[WORK INSTRUCTIONS] Print verbatim the opening line of the material and every subsequent line through the one containing "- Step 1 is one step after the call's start".

[DATASET RECORDS]
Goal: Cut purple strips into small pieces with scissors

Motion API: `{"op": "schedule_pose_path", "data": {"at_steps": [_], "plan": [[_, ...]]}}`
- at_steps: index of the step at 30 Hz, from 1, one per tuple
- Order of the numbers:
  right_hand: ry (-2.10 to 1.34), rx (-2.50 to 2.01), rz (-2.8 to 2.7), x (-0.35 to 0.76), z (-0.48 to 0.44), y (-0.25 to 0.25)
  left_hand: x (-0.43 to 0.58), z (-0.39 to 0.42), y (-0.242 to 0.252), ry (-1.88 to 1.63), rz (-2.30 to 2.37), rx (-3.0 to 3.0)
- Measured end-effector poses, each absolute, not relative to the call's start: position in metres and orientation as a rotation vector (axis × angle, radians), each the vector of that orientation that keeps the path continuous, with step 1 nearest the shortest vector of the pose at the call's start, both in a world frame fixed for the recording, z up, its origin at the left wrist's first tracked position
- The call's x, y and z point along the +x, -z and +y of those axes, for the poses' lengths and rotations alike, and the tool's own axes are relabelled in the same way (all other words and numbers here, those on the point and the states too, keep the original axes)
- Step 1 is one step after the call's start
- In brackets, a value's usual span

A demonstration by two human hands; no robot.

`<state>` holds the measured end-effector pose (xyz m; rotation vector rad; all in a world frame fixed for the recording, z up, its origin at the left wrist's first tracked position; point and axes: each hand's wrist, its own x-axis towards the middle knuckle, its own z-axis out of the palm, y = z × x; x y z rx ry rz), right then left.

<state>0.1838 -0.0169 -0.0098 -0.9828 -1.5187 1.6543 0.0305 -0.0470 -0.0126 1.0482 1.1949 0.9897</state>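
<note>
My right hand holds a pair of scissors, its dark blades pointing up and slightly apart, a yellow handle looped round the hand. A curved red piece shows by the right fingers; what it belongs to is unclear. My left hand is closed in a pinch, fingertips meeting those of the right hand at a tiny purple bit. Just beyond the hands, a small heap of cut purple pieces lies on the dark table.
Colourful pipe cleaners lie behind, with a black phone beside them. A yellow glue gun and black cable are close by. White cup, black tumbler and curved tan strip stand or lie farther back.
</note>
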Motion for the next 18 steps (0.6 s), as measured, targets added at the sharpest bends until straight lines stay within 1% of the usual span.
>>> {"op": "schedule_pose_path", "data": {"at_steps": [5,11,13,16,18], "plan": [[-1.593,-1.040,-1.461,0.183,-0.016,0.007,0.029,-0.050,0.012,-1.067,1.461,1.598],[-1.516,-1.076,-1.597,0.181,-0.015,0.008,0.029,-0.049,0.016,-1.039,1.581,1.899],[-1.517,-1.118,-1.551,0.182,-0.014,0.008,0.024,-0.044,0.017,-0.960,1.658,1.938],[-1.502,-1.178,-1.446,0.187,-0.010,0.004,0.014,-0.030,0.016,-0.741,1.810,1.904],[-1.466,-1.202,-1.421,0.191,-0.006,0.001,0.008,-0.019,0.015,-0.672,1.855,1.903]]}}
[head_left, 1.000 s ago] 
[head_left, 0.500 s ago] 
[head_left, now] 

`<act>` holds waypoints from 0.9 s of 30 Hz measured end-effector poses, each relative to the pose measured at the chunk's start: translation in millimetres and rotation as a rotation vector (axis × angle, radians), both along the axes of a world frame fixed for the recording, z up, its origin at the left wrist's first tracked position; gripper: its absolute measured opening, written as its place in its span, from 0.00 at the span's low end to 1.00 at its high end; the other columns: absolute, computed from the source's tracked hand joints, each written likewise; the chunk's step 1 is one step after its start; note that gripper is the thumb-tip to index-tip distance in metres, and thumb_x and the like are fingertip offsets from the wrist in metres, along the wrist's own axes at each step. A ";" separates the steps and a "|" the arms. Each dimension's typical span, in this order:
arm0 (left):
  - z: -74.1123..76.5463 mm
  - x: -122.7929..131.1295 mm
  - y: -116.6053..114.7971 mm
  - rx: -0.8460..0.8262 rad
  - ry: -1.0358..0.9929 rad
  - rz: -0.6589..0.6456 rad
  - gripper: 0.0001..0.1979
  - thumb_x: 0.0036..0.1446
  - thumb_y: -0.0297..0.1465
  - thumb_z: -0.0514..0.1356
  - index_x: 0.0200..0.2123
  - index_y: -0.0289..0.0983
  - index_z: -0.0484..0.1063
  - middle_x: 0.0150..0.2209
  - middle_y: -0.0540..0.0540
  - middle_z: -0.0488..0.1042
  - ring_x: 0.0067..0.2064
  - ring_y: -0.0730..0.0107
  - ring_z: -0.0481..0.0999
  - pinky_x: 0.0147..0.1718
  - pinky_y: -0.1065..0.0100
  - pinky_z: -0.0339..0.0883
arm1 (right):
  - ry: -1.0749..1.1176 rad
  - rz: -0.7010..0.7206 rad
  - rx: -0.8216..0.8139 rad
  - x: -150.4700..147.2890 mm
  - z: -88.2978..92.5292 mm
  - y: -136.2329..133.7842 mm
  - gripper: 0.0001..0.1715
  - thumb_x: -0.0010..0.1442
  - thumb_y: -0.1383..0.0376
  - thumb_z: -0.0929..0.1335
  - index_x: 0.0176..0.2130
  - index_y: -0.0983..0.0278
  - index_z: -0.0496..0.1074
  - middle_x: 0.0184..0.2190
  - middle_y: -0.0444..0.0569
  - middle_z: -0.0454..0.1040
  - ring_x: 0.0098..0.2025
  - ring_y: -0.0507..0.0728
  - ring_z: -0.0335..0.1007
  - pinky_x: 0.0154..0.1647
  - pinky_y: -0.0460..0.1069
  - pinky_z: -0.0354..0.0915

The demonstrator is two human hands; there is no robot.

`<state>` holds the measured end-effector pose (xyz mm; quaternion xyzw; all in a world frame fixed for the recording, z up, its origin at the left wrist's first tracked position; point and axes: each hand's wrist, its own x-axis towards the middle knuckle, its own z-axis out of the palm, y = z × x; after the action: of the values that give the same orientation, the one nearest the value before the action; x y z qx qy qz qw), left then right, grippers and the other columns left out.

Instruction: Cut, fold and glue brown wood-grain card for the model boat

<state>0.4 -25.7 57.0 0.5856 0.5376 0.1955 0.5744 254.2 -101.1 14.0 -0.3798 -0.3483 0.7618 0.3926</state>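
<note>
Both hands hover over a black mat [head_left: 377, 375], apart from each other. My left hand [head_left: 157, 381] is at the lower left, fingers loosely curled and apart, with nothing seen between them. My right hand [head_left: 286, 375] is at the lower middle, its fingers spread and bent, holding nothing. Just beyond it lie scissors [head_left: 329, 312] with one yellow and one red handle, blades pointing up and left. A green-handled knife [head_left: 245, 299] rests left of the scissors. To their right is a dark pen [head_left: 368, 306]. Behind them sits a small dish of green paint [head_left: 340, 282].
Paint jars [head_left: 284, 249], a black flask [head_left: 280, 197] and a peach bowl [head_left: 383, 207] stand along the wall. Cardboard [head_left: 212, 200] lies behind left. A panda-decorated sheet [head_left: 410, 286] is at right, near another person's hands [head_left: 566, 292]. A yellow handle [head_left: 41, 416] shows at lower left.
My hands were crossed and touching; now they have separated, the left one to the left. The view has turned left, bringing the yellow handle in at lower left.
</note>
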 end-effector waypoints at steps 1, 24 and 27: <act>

[OUTPUT BELOW]
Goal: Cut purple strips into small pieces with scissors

Motion API: `{"op": "schedule_pose_path", "data": {"at_steps": [_], "plan": [[_, ...]]}}`
- at_steps: index of the step at 30 Hz, from 1, one per tuple
- Order of the numbers:
  right_hand: ry (-2.10 to 1.34), rx (-2.50 to 2.01), rz (-2.8 to 2.7), x (-0.35 to 0.76), z (-0.48 to 0.44), y (-0.25 to 0.25)
  left_hand: x (-0.43 to 0.58), z (-0.39 to 0.42), y (-0.242 to 0.252), ry (-1.88 to 1.63), rz (-2.30 to 2.37), rx (-3.0 to 3.0)
- Measured end-effector poses, each absolute, not relative to the call's start: position in metres and orientation as a rotation vector (axis × angle, radians), each the vector of that orientation that keeps the path continuous, with step 1 nearest the shortest vector of the pose at the call's start, both in a world frame fixed for the recording, z up, its origin at the left wrist's first tracked position
- The call's x, y and z point along the +x, -z and +y of those axes, for the poses' lengths and rotations alike, and the tool's own axes are relabelled in the same way (all other words and numbers here, those on the point and the states too, keep the original axes)
- Step 1 is one step after the call's start

Nothing else belongs to this exercise.